- [WHAT THE TASK ASKS]
Return exactly those lines of the material below that fall between the line holding "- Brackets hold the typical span" and the line holding "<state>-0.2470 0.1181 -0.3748", inclusive.

- [THE RECORDS]
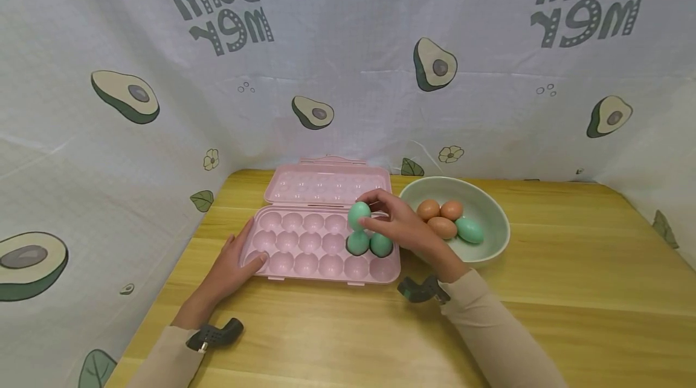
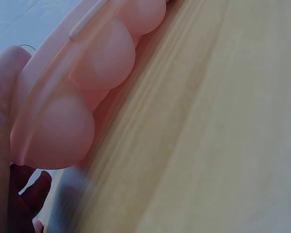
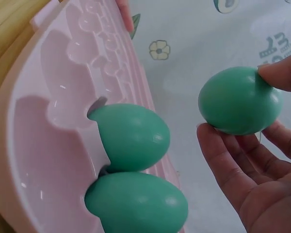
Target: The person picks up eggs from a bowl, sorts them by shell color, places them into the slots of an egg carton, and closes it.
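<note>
An opened pink egg carton (image 1: 306,249) lies on the table with its lid tilted back. Two green eggs (image 1: 357,243) sit side by side in the middle row at its right end. My right hand (image 1: 396,220) pinches another green egg (image 3: 240,101) between thumb and fingers, held above the carton's right end. At the carton's left end, my left hand (image 1: 231,262) grips the edge, thumb over the rim and fingers along the outer side. The left wrist view shows the carton's rounded cups from the side, next to the thumb.
Right of the carton stands a pale green bowl (image 1: 497,219). Inside it lie three brown eggs (image 1: 443,228) and one green egg (image 1: 470,230). The wooden table (image 1: 576,267) reaches back to a white patterned cloth (image 1: 370,104). Dark wrist-worn devices sit at both cuffs.
</note>
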`<state>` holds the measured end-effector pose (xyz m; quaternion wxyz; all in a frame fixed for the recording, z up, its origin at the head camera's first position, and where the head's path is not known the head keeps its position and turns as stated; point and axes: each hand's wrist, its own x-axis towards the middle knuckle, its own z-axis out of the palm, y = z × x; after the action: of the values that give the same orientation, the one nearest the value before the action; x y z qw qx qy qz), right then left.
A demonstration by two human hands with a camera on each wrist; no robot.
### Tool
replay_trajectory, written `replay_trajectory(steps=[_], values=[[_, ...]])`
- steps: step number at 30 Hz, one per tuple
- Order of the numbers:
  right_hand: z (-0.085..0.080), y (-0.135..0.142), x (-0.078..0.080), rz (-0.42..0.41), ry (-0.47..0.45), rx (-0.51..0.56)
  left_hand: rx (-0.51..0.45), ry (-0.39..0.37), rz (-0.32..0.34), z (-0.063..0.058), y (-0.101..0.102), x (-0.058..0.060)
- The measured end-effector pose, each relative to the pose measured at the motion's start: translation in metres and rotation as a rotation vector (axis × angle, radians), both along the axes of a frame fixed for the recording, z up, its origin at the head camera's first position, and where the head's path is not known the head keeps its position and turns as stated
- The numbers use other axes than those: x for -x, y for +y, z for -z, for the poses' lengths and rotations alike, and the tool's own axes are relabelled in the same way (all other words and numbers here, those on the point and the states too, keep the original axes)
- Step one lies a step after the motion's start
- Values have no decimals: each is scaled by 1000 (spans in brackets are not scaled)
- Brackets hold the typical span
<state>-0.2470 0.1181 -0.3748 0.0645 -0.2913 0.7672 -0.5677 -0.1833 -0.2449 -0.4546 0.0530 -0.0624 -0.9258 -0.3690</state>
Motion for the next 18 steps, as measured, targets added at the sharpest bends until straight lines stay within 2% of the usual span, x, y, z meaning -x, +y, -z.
replay_trajectory(steps=[6, 14, 18], values=[[4, -9, 3, -19, 27, 45, 1, 2, -2, -1, 1, 0], [8, -20, 5, 50, 51, 16, 2, 3, -1, 0, 1, -1], [10, -25, 5, 61, 30, 14, 4, 4, 2, 0, 1, 0]])
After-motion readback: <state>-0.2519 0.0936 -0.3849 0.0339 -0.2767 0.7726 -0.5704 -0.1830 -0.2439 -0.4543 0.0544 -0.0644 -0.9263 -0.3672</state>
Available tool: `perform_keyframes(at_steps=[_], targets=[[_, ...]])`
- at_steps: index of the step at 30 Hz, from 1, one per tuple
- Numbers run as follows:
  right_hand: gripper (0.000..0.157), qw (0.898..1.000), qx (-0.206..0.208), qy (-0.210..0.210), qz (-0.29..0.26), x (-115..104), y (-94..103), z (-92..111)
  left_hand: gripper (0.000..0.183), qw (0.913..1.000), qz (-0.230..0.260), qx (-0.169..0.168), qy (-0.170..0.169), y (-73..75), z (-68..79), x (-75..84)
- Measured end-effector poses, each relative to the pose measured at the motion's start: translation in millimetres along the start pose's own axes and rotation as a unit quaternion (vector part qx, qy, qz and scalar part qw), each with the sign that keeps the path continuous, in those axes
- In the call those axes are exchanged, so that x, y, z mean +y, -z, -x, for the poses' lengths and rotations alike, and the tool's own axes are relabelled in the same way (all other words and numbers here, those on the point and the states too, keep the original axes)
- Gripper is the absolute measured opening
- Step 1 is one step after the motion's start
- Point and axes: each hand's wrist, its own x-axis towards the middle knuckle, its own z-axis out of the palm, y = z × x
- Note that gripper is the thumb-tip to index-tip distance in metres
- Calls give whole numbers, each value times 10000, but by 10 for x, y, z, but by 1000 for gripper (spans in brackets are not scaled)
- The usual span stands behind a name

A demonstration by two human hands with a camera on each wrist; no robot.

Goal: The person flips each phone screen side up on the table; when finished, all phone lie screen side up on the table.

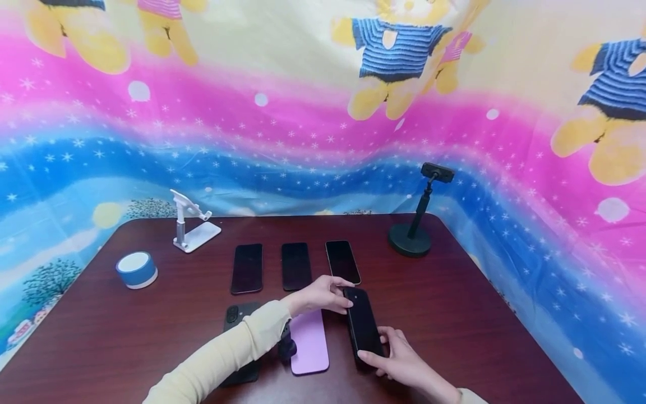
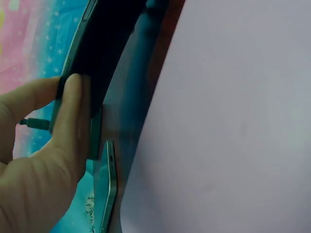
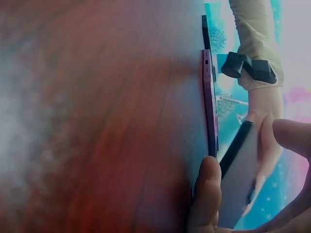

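A black smartphone [image 1: 365,324] is raised at a slant above the table's front right, between both hands. My left hand [image 1: 323,294] pinches its far end; in the left wrist view the fingers [image 2: 73,109] lie along that dark phone [image 2: 104,43]. At the near right corner my right hand [image 1: 404,360] grips it, thumb over the front face and other fingers by the side. The right wrist view shows the phone [image 3: 239,177] tilted between thumb and finger. Below my left forearm lie a lilac phone [image 1: 309,343] and a black phone [image 1: 242,308], the latter partly covered by the sleeve.
Three dark phones [image 1: 247,268] [image 1: 296,266] [image 1: 342,261] lie in a row farther back. A white folding stand [image 1: 199,235], a blue-and-white tape roll [image 1: 137,275] and a black stand with round base [image 1: 410,240] stand around them. A printed curtain [image 1: 303,129] hangs behind the table.
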Motion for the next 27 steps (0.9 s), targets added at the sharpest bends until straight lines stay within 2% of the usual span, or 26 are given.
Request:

- [TASK SOLUTION]
- Brackets hold the typical span
<state>-0.2470 0.1181 -0.3748 0.0645 -0.2913 0.7672 -0.5677 -0.1833 -0.2449 -0.4546 0.0530 -0.0624 -0.9258 -0.3690</state>

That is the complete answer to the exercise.